Shinehead makes no secret of the fact that he has been surveying the musical landscape in Jamaica, and he likes some of the artistes who have emerged. “Oh yes, I see Jah9, Koffee, Kartel, Alkaline, Bugle, Chris Martin, Shenseea, Chronixx, and others. And I also see the new Shinehead, with the oversized glasses like mine,” he added with a laugh.

The England-born, Bronx-raised Jamaican reggae singer, toaster, and rapper, whose crossover hits in the ’80s inspired a generation, was, on July 1, honoured by International Reggae Day (IRD) for his game-changer role in the music industry. Under the theme ‘From Jamrock2HipHop’, IRD celebrated Shinehead, who is one of the first Jamaican reggae dancehall artistes signed to a US label.

Shinehead recently grabbed headlines, declaring that he “is back on the recording scene”, but Shinehead says that he really never stopped recording. “I have released a few songs that have gone unsung. Pun intended,” he declared. On July 24, he dropped a new single, Never Had a Dream Come True, on Peckings label out of the UK. “I’m doing Stevie [Wonder] on the verse and Michael Jackson on the hook,” he said of the cover-version single. “There will be a double follow-up speaking to the signs of the time. Rasta people gotta cut their hair in Jamaica? We seh we a bad man and gangalee. Where have all di bad man gone?”

He added: “These songs will have a Treasure Isle flavour. We have to recapture the cadence. We will be looking at racism and fascism. Bashment is not a priority right now. You cyaan shoot me inna my back and me a buss champagne bottle,” he remarked, pointing fingers at no one in particular.

HIGHLY VISIBLE

Shinehead admitted that his live performances, even prior to the pandemic, were “very few and far between”, and it’s not because he can’t be found. “I’m very highly visible on Sundays and Wednesdays on Irish and Chin SoundChat [radio],” he shared. He also has his Kingston 12 Hi Fi Sound System with DJ Papalotl and recently renewed his residency on Jamrock Radio, a Damian Jr Gong Marley platform.

He explained that promoters approach him for events, but somehow, negotiations never progress beyond a certain stage. “So a promoter will seh, ‘Shines, mi a put on a show. How much yuh a charge?’ And so I will ask basic negotiation questions – with plenty manners pon top cause mi mother tell mi, ‘Carl, you need to tone it down’. Then you hear seh mi cockaty and dem have mi as a crazy drug addict. But there’s the Ivy League and there’s the Irie League,” he reasoned.

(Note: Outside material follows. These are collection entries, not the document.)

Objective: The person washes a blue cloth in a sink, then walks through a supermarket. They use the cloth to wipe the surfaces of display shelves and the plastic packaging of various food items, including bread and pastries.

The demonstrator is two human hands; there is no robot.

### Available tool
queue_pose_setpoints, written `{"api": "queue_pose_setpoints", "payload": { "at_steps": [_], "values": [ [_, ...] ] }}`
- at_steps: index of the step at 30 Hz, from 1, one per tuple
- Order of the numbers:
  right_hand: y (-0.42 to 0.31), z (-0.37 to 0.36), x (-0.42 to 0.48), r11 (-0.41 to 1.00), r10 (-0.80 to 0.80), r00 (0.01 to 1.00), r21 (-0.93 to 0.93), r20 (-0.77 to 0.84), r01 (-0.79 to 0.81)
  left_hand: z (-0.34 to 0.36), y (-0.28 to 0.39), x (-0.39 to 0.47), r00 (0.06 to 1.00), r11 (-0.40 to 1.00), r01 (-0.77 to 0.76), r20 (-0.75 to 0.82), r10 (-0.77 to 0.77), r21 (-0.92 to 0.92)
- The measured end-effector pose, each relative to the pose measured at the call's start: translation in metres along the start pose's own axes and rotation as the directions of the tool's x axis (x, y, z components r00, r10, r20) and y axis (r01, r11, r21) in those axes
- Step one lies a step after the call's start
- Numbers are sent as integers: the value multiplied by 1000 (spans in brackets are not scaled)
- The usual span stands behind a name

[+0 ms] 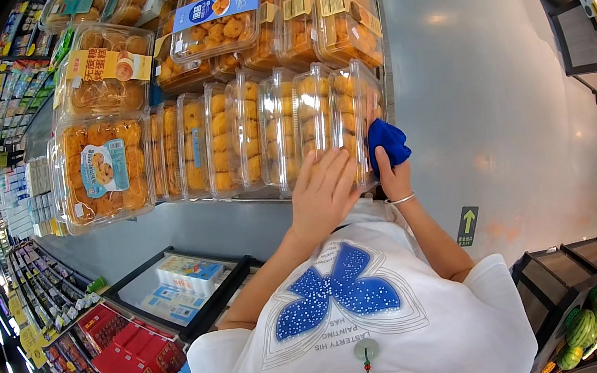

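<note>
My left hand [326, 189] lies with its fingers spread over the near face of a clear plastic clamshell box of round yellow pastries [315, 109]. In my right hand [395, 177] is a bunched blue cloth [387, 142], pressed to the side of the end clamshell box [356, 87]. That box stands on edge at the right end of a row of several similar boxes. A silver-coloured bangle [402, 199] circles my right wrist. My fingertips on the right are partly hidden by the cloth.
A flat-lying pastry box [107, 207] with a label tops the row's left end. More boxed pastries [346, 19] stand behind. Grey floor [440, 138] runs along the right. Low black-framed display [179, 317] stands at lower left, near red boxes [135, 369]. Watermelons [582, 328] sit at lower right.
</note>
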State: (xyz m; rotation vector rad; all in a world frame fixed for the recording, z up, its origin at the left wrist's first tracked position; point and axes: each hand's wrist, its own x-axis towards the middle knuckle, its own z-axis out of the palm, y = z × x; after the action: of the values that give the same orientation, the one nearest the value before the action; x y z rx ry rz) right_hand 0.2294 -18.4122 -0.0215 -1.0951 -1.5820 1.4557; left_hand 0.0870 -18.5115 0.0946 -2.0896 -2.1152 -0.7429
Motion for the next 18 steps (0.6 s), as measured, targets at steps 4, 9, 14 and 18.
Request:
{"api": "queue_pose_setpoints", "payload": {
  "at_steps": [4,9,14,18],
  "values": [
    [4,9,10,998,-37,999,49,17,36,-7,-9,20,998,999,43,44,-42,-14],
    [-58,25,25,932,-275,961,256,35,257,-3,-13,18,995,1000,-24,93,23,13],
    [-8,20,87,965,-262,965,-15,-7,262,-8,-9,17,995,1000,2,99,-3,5],
    [68,-17,152,714,-426,889,-666,-169,215,-6,-12,15,996,1000,-10,93,9,1]
  ]
}}
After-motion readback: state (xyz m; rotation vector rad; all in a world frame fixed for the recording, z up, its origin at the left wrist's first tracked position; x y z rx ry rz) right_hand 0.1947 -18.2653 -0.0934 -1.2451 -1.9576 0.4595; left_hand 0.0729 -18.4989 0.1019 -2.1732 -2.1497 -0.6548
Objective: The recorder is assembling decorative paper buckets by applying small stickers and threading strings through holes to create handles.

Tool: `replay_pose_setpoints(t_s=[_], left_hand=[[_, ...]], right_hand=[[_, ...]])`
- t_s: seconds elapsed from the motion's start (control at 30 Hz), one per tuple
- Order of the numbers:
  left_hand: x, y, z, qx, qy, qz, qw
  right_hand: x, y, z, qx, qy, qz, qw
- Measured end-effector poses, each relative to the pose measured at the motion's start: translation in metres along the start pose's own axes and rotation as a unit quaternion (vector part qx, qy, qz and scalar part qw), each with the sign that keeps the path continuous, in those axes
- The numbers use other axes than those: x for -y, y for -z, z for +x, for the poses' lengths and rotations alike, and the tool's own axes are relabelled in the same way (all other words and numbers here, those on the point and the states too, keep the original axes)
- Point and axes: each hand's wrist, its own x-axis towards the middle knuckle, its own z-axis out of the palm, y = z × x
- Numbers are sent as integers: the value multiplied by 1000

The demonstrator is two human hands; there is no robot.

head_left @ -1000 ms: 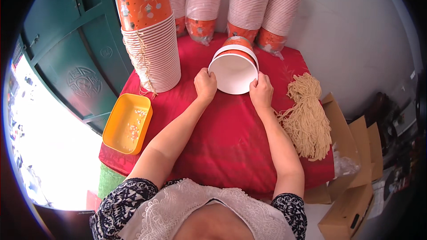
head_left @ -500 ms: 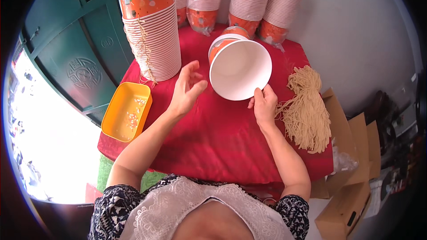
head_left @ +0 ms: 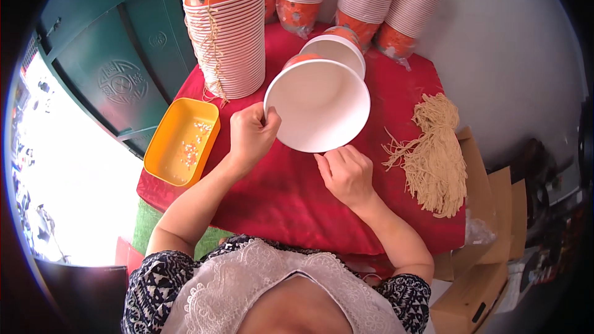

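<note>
A paper bucket (head_left: 318, 108), white inside with an orange printed outer wall, is tilted so that its mouth faces me. My left hand (head_left: 250, 139) is closed on the left side of its rim, thumb over the edge. At the lower rim, my right hand (head_left: 348, 174) pinches the edge with bent fingers. Just behind lies a second paper bucket (head_left: 340, 51) on its side, partly covered by the first. Nothing shows inside the held bucket.
A tall stack of nested paper buckets (head_left: 232, 49) with strings hanging on it stands upside down at left. Nearer is a yellow tray (head_left: 162, 158) holding small bits. Tan strings (head_left: 436, 167) lie at right on the red tablecloth (head_left: 278, 210). Bagged stacks (head_left: 365, 0) line the back; cardboard boxes (head_left: 479, 278) stand lower right.
My left hand has gone from open and apart to gripping the rim. My right hand has shifted left along the lower rim. The front bucket has moved nearer and left, apart from the one behind.
</note>
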Motion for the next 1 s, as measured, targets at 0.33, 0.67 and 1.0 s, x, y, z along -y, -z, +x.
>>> replay_pose_setpoints(t_s=[0.33, 0.67, 1.0], left_hand=[[-17, 4, 12, 31, -198, 109, 974], [6, -15, -14, 119, 3, -134, 984], [8, -24, -43, 133, -57, -75, 987]], right_hand=[[7, -4, 13, 139, 61, 20, 988], [-1, -16, 4, -21, -142, 224, 964], [-10, -27, -19, -62, -290, 411, 862]])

Dubplate work, although he doesn’t advertise, still comes in. “I tried it once [advertising], and it felt icky. But look at it this way, Lamborghini, Bugatti, and Rolls Royce, they don’t have TV commercials.”

He summed up his perceived years-long absence in less than a minute. It started with a move to Ft Lauderdale on All Fool’s Day in the year 2000, after which he went quiet for a couple of years, got married for longer than when he was silent, started singing again in 2012, and then something significant happened in 2014. “A ship named Jamrock came along, and I have been performing on the cruise every year since.”